Contratempo. Mudança de cenário. Carregar no botão. Imagens distantes de acontecimentos próximos! Mudar! Imagens próximas de acontecimentos distantes! Mudar de novo! Imagens úteis com diálogos inúteis ou imagens inúteis com diálogos úteis! Impossível estabilizar. Avançar num qualquer desporto mas como o preferido é sempre outro há que trocar de campo. Surpresa: os anúncios são melhores sem som. Basta! Agora música tenebrosa adivinha cena ainda mais tenebrosa. Meia-volta que ninguém gosta de sustos. Cena cheia de mulheres ainda mais cheias de vazios. Para tapar vazios basta uma pílula! Como não é altura para químicos, continua-se. Os olhos já piscam, a mudança permanece. Nova visão, mas como as crianças já deviam estar a dormir a cena está fora de horas. Frustração. Relatos de acontecimentos que não o são! Permanecer sem estar! Olhar e não ver! Os olhos a pesar. Mudar porque sim! Obsessão continuada! Subitamente nem a melhor música soa bem. A próxima é que é! Sentir-me poderoso a comandar “shares” imaginários! Paranóia! Estar farto mas não se enfartar! De repente, fim em letras gordas. É agora! Nem pensar. Nem sentir. Nem sair. Não, também não é necessário o psiquiatra! Os olhos fecham. To be continued.

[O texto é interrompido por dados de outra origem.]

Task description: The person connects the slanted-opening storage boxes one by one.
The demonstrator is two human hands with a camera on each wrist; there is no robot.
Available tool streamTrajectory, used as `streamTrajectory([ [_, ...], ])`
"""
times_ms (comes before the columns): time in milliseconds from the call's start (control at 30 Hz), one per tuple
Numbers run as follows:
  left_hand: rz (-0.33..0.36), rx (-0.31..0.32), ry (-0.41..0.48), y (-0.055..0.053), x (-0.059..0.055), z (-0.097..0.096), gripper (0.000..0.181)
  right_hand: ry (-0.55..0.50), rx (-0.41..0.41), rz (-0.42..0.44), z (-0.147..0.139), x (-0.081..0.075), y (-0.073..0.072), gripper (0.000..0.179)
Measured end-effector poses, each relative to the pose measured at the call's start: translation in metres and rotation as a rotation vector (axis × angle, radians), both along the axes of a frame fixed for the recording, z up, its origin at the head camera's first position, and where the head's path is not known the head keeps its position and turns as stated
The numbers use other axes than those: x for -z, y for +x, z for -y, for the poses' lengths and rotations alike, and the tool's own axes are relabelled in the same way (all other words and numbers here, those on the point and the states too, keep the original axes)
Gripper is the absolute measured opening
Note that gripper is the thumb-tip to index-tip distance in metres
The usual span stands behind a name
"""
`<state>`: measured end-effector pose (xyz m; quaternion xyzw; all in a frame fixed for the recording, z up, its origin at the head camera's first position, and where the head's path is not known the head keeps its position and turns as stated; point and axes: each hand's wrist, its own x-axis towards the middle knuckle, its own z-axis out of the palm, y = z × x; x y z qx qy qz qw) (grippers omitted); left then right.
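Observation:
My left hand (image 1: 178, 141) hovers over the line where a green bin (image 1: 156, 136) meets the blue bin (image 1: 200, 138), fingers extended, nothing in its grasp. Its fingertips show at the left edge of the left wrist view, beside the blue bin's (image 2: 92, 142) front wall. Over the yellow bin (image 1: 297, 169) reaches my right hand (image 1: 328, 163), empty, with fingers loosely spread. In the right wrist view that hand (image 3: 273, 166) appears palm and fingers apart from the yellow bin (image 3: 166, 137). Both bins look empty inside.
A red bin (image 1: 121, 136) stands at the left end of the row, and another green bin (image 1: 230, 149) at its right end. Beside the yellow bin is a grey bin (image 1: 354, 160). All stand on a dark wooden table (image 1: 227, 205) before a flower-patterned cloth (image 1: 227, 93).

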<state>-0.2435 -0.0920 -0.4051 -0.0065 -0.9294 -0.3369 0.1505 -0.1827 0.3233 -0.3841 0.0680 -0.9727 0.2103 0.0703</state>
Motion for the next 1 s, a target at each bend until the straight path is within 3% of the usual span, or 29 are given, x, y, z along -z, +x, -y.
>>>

Zapping, projecto iniciado em 2011, é o que o próprio nome sugere. Iniciou-se numa noite de insónia depois de desencontros telefónicos. Não estava disponível para a leitura e as redes sociais não eram alternativa. Não vejo muita televisão mas estava mesmo ali à frente e atraiu-me. O resultado foi noites adentro distraído a fotografar e a ultrapassar desafios técnicos.